-- Your objective --
Each line starting at the one that contains "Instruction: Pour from" and ending at the one that contains "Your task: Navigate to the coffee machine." must be returned exactly, and the rest of the listing is left out.

-- Input records --
***

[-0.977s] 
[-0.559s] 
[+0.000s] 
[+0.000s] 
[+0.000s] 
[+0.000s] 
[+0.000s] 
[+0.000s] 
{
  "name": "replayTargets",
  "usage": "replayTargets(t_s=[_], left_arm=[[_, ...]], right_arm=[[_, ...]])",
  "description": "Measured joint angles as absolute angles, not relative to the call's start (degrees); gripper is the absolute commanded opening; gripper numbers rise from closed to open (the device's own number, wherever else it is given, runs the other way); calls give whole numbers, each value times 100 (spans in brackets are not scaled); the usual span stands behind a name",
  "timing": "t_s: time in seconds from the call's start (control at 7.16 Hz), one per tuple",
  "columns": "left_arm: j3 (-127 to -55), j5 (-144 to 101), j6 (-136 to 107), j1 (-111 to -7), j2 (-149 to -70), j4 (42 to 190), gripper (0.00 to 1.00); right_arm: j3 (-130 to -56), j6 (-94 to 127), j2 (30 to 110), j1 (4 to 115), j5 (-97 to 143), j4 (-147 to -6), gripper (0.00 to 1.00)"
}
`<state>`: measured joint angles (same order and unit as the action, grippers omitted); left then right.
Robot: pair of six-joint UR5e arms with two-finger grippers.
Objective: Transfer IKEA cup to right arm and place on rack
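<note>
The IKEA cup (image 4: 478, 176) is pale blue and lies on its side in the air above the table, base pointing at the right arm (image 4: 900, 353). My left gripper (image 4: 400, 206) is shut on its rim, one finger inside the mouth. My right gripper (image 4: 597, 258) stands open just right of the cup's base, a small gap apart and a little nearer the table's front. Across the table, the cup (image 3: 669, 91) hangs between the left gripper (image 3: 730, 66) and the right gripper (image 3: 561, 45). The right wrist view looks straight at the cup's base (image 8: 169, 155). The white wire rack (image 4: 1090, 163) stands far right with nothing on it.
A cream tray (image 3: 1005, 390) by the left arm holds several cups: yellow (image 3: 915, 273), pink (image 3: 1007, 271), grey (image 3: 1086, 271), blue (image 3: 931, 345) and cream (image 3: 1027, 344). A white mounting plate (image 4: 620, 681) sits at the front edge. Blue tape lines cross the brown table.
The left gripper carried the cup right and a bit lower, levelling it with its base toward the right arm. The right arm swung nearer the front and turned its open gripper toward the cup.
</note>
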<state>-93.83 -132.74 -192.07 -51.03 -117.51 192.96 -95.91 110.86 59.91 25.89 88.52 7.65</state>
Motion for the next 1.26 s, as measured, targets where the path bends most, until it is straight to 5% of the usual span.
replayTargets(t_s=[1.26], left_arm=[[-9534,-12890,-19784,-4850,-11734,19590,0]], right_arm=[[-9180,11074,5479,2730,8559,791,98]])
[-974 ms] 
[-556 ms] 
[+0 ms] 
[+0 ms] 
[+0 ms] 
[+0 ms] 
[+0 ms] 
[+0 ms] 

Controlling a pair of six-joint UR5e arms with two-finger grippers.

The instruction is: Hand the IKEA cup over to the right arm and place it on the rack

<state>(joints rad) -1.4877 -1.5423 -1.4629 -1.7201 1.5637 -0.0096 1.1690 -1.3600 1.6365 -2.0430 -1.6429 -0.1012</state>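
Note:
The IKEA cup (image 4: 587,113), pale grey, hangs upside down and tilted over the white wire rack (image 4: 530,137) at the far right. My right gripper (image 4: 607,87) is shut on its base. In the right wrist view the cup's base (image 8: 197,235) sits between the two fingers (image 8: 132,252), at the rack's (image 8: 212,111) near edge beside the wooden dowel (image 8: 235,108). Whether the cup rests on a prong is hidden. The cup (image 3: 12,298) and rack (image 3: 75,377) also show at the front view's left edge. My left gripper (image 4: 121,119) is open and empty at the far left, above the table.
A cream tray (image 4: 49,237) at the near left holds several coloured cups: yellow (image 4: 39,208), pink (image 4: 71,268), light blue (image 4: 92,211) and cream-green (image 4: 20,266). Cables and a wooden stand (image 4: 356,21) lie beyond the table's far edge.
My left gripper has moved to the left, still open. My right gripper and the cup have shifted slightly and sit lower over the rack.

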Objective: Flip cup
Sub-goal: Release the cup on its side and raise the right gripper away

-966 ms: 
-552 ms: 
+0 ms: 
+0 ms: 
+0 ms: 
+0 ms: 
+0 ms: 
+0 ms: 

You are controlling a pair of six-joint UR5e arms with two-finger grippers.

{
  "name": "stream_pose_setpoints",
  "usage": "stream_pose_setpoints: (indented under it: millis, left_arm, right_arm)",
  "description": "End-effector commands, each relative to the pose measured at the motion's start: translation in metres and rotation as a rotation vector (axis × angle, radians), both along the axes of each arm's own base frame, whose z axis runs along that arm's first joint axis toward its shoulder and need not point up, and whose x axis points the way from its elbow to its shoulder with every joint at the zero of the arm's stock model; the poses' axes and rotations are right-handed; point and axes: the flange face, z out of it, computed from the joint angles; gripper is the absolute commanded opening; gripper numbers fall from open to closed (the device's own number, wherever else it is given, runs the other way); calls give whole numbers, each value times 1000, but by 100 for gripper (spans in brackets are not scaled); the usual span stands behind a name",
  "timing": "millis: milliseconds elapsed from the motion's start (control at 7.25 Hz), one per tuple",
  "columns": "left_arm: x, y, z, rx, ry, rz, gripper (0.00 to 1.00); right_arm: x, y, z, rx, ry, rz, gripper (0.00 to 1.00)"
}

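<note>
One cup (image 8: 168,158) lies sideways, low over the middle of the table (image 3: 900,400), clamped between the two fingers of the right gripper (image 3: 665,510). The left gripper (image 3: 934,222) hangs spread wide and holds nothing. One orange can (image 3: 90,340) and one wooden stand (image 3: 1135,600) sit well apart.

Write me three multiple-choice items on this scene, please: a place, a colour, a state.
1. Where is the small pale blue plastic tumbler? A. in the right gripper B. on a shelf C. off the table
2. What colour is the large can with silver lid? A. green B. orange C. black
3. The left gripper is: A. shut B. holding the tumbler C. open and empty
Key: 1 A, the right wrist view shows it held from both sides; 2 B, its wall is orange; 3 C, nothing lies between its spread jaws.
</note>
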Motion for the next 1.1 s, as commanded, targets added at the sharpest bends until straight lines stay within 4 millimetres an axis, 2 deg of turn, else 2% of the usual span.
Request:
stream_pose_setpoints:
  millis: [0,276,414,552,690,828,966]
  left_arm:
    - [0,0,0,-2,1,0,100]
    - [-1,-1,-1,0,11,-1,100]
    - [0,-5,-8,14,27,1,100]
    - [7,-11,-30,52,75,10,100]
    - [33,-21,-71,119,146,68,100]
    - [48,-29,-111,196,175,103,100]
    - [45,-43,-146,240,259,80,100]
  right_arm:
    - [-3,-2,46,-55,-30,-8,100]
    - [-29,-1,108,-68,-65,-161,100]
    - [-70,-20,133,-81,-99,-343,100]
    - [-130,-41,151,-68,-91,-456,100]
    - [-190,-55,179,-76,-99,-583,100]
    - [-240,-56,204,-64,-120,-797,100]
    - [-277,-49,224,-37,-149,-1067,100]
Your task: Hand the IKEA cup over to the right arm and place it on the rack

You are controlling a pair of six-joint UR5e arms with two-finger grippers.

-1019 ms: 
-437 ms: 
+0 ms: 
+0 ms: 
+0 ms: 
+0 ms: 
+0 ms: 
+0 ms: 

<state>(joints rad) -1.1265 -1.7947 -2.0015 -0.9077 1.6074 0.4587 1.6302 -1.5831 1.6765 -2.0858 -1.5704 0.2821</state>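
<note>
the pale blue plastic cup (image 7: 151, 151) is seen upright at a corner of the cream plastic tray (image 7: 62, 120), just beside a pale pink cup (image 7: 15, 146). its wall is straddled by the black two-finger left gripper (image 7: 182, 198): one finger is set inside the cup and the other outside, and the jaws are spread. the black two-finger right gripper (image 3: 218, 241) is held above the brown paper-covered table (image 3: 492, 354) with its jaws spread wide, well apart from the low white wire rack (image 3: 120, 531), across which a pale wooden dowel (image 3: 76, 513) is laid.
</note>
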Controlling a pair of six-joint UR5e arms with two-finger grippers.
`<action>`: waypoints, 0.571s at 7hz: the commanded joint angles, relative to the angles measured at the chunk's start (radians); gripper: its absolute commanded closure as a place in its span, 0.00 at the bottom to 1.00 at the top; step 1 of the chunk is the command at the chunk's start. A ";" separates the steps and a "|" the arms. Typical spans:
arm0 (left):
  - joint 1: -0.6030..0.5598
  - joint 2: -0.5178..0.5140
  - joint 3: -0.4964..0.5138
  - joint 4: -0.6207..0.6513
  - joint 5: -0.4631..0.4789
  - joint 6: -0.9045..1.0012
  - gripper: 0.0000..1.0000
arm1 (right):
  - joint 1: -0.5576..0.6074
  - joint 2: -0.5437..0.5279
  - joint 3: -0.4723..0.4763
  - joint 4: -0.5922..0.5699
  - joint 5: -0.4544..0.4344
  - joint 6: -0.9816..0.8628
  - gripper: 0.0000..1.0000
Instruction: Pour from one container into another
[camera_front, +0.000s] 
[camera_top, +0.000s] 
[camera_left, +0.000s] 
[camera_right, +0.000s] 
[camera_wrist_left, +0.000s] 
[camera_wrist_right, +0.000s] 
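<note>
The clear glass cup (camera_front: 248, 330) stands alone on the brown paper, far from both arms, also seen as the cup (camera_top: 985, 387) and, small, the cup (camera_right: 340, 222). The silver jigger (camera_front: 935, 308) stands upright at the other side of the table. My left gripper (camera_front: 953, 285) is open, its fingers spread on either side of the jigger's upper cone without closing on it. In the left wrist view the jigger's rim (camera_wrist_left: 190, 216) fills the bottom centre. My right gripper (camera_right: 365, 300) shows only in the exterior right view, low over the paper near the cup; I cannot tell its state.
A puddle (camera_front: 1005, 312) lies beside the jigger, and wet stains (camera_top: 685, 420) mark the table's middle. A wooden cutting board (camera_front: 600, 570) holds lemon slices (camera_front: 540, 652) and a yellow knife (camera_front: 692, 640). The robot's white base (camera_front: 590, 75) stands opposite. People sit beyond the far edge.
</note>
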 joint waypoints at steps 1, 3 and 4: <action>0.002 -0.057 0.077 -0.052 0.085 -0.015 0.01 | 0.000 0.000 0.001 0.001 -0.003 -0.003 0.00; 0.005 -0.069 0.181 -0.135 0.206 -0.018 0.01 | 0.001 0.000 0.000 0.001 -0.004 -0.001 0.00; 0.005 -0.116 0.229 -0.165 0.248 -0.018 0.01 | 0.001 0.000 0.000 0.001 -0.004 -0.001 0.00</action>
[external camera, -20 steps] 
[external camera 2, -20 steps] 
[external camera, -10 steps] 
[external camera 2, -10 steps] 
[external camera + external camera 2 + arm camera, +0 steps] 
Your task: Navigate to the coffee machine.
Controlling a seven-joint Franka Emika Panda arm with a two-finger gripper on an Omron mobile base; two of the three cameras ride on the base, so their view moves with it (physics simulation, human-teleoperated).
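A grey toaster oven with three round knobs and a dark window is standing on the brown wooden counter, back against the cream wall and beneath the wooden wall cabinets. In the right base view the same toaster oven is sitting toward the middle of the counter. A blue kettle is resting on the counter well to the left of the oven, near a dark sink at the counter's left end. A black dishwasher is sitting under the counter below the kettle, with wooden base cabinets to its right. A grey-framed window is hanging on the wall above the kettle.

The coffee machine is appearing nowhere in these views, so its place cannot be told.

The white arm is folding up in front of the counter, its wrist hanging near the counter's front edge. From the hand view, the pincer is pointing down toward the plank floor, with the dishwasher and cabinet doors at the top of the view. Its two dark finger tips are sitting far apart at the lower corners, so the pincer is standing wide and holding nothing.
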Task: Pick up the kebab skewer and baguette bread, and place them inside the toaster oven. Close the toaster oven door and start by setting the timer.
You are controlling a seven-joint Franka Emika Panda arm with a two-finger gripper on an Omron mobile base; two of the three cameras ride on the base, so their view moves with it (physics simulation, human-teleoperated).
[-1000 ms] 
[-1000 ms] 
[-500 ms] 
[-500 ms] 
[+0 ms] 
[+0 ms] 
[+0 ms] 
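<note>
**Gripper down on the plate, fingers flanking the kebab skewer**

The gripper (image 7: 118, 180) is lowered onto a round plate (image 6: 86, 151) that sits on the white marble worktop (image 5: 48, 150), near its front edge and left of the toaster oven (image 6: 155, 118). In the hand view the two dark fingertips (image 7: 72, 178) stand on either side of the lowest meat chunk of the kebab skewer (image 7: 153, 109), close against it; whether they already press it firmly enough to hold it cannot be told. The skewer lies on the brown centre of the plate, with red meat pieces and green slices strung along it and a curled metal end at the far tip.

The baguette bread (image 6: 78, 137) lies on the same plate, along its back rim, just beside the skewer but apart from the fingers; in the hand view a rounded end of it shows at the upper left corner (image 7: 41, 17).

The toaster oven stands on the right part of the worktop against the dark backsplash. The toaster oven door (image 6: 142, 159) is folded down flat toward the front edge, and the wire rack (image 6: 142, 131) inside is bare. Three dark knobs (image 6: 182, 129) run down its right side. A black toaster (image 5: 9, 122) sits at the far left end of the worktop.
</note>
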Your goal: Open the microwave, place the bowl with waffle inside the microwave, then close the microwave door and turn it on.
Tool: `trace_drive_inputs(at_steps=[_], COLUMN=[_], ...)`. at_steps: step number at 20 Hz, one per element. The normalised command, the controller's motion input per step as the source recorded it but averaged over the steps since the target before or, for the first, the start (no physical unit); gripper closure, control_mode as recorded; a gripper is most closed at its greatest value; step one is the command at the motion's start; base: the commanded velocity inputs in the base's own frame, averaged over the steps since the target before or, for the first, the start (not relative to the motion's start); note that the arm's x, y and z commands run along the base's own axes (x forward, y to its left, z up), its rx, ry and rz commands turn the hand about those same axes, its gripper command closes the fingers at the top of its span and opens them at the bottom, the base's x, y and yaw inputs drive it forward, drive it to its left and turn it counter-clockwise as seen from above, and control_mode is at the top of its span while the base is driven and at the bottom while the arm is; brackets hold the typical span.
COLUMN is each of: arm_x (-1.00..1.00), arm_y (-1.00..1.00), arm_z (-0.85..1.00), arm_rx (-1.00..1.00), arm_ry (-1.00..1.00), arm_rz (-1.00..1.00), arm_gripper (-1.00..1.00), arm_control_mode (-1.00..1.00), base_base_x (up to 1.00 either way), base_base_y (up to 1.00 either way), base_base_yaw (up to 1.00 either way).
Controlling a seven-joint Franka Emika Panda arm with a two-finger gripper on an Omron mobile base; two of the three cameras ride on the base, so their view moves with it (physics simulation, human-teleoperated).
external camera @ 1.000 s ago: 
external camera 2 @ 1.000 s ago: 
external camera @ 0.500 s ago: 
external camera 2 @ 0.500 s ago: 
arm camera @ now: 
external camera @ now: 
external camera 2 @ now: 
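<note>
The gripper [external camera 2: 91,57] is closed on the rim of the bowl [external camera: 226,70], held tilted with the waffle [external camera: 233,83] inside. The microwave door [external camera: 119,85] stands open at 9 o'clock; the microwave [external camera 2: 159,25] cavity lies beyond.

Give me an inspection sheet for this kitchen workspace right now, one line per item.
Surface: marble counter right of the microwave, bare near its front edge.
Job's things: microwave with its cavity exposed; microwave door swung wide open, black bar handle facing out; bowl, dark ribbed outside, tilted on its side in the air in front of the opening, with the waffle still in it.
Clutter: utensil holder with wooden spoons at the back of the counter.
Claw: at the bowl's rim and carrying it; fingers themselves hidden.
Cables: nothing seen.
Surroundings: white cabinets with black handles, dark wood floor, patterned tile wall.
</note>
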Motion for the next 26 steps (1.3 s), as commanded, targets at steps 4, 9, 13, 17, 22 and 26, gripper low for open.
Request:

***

-- Written answer --
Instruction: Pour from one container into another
[camera_front, +0.000s] 
[camera_top, +0.000s] 
[camera_left, +0.000s] 
[camera_right, +0.000s] 
[camera_wrist_left, +0.000s] 
[camera_wrist_right, +0.000s] 
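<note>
The clear glass cup (camera_front: 248, 330) stands alone on the brown paper, far from both arms, also seen as the cup (camera_top: 985, 387) and, small, the cup (camera_right: 340, 222). The silver jigger (camera_front: 935, 308) stands upright at the other side of the table. My left gripper (camera_front: 953, 285) is open, its fingers spread on either side of the jigger's upper cone without closing on it. In the left wrist view the jigger's rim (camera_wrist_left: 190, 216) fills the bottom centre. My right gripper (camera_right: 365, 300) shows only in the exterior right view, low over the paper near the cup; I cannot tell its state.
A puddle (camera_front: 1005, 312) lies beside the jigger, and wet stains (camera_top: 685, 420) mark the table's middle. A wooden cutting board (camera_front: 600, 570) holds lemon slices (camera_front: 540, 652) and a yellow knife (camera_front: 692, 640). The robot's white base (camera_front: 590, 75) stands opposite. People sit beyond the far edge.
</note>
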 joint waypoints at steps 1, 3 and 4: <action>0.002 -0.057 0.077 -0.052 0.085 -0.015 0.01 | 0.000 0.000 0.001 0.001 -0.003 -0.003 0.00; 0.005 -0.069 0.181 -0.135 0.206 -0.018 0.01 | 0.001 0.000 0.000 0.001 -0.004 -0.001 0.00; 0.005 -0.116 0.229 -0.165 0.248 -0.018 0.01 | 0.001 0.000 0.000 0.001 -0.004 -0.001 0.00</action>
[external camera, -20 steps] 
[external camera 2, -20 steps] 
[external camera, -10 steps] 
[external camera 2, -10 steps] 
[external camera + external camera 2 + arm camera, +0 steps] 
Your task: Navigate to the coffee machine.

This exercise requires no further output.